▶ Saved entries:
============================================================
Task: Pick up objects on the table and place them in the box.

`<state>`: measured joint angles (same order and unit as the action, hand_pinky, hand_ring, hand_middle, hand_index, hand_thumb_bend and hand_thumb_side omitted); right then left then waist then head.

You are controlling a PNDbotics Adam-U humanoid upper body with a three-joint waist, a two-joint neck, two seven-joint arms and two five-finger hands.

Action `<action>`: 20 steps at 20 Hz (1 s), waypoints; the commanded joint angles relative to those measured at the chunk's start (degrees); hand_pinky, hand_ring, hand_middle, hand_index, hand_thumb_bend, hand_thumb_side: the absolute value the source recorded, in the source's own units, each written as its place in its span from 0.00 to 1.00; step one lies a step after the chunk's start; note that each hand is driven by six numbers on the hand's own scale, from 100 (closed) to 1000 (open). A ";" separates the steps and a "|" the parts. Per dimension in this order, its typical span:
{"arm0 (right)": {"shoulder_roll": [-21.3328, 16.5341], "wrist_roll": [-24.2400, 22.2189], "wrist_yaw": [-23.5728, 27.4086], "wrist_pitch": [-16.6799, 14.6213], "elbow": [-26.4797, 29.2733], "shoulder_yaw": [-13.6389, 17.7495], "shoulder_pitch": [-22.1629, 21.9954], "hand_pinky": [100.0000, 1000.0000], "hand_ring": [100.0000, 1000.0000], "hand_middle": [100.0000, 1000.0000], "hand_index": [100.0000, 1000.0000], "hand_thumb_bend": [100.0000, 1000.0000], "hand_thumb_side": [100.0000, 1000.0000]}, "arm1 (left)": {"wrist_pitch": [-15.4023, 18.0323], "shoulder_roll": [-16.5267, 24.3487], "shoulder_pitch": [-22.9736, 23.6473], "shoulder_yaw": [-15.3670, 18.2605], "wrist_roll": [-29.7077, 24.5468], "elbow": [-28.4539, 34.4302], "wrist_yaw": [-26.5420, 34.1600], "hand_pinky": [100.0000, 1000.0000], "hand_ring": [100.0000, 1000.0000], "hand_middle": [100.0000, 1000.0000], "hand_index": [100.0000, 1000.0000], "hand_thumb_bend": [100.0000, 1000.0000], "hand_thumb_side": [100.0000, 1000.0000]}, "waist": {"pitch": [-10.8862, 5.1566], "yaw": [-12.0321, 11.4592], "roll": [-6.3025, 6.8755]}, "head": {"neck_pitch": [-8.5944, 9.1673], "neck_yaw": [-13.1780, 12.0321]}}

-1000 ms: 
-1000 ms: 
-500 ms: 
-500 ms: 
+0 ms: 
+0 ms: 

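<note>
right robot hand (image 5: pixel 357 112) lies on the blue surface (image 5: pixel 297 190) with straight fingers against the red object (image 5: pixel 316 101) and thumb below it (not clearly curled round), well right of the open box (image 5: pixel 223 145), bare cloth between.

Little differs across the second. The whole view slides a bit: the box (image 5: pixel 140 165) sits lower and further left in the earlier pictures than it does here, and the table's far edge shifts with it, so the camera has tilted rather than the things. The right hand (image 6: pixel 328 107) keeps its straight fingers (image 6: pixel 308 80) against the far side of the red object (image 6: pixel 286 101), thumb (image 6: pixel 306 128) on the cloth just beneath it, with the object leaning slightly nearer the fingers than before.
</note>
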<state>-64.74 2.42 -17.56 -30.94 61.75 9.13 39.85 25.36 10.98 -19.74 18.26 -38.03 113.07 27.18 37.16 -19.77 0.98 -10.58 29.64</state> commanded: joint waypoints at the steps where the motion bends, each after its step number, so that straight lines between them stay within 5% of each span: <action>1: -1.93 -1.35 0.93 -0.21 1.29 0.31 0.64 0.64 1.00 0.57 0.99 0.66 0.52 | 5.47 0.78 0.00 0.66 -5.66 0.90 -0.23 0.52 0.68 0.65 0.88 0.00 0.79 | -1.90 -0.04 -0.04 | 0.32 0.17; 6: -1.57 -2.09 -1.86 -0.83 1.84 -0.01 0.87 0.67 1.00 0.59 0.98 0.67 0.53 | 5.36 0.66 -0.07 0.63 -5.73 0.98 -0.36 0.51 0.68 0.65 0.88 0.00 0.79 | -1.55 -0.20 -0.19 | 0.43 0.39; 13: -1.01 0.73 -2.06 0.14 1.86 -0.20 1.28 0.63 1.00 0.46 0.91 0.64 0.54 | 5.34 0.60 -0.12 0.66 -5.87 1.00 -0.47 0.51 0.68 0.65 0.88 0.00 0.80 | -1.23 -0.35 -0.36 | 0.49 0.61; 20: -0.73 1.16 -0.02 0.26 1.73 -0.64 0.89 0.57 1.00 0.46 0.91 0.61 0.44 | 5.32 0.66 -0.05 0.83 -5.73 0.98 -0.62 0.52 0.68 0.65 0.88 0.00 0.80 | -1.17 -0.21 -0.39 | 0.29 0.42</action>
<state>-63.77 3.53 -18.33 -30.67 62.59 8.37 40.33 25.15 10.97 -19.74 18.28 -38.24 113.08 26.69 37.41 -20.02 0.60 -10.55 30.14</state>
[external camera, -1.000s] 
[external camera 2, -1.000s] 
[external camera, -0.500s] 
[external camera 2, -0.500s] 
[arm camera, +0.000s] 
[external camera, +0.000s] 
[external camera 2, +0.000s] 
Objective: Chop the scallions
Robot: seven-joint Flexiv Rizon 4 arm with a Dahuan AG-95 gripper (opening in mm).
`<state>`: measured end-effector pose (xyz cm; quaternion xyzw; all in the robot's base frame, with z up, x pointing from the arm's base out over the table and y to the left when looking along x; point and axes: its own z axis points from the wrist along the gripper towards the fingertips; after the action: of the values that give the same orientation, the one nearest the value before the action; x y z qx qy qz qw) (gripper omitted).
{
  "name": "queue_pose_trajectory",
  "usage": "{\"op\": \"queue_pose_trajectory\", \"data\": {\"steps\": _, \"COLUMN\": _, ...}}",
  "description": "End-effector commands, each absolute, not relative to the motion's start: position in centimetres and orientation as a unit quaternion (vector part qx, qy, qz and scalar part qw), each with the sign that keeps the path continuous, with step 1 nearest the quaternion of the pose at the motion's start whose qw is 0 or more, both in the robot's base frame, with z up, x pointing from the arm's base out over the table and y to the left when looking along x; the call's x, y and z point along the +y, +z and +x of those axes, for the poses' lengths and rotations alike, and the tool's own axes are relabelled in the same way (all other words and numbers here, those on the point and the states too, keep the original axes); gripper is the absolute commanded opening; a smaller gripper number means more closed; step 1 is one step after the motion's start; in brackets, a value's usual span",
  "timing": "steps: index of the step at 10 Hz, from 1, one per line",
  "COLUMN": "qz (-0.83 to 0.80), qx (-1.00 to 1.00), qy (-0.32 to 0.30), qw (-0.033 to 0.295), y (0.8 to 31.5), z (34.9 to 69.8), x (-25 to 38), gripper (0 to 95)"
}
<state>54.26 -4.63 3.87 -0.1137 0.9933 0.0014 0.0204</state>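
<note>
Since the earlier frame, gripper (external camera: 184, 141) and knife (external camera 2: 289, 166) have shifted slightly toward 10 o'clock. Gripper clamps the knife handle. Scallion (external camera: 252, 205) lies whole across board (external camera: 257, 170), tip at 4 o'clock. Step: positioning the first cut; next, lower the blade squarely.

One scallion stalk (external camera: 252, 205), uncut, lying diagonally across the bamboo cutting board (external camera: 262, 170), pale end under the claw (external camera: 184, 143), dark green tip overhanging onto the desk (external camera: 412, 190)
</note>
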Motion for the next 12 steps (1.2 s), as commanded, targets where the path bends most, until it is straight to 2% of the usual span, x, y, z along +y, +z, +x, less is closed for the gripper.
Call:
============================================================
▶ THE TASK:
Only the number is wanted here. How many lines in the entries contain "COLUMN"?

▶ ANSWER SPACE:
2